* _WHAT THIS TASK INVOLVES_
Repeat exactly what appears from the opening line of the listing to the line with "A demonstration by", inclusive.

___ GIVEN DATA ___

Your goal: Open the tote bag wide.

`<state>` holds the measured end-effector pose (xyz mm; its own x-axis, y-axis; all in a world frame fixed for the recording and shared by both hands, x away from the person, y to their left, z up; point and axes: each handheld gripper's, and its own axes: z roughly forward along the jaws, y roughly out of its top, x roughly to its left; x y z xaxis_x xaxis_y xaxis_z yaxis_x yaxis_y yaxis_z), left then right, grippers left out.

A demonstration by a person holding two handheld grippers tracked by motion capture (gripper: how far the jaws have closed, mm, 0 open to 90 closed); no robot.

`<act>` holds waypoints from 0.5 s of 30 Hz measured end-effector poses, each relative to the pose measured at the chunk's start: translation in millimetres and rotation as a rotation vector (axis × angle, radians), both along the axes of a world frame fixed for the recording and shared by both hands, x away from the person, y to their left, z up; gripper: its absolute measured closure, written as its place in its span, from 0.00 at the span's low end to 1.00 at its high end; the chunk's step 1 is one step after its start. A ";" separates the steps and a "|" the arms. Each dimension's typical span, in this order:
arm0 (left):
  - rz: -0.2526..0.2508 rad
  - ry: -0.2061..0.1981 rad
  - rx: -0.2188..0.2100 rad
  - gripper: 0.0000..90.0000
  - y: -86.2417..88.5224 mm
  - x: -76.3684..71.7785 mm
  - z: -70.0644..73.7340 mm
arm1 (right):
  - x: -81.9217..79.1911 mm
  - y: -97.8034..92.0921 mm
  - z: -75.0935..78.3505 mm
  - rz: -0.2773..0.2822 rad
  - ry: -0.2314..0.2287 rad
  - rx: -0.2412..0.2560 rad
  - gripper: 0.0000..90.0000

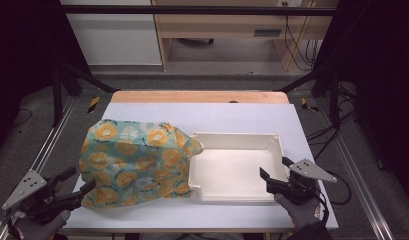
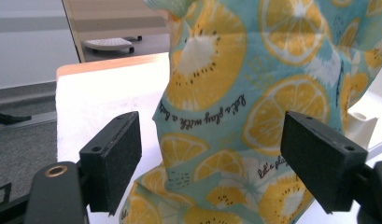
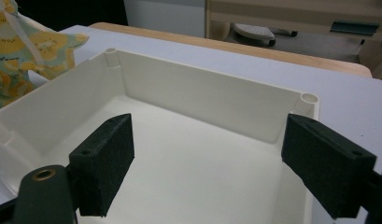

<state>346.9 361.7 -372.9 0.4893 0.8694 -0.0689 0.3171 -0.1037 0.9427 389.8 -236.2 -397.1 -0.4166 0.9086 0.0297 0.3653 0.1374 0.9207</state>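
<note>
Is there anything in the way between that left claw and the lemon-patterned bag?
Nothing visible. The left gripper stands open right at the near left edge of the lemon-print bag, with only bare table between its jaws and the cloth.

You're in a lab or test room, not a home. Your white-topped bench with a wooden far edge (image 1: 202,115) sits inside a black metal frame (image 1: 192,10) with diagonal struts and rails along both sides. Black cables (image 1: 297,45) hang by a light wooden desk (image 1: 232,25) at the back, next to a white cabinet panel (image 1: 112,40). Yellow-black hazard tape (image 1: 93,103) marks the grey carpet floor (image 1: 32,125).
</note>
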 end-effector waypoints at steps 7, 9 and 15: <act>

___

* _EXPECTED ANSWER_
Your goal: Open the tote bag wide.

`<state>` holds the measured end-effector pose (xyz mm; its own x-axis, y-axis; all in a world frame fixed for the recording and shared by both hands, x away from the person, y to their left, z up; point and axes: each handheld gripper's, and its own axes: z roughly forward along the jaws, y roughly out of its top, x roughly to its left; x y z xaxis_x xaxis_y xaxis_z yaxis_x yaxis_y yaxis_z), left then right, grippers left out.

A demonstration by a person holding two handheld grippers tracked by motion capture (gripper: how far the jaws have closed, mm, 0 open to 90 closed); no robot.

Nothing more is needed for this exercise.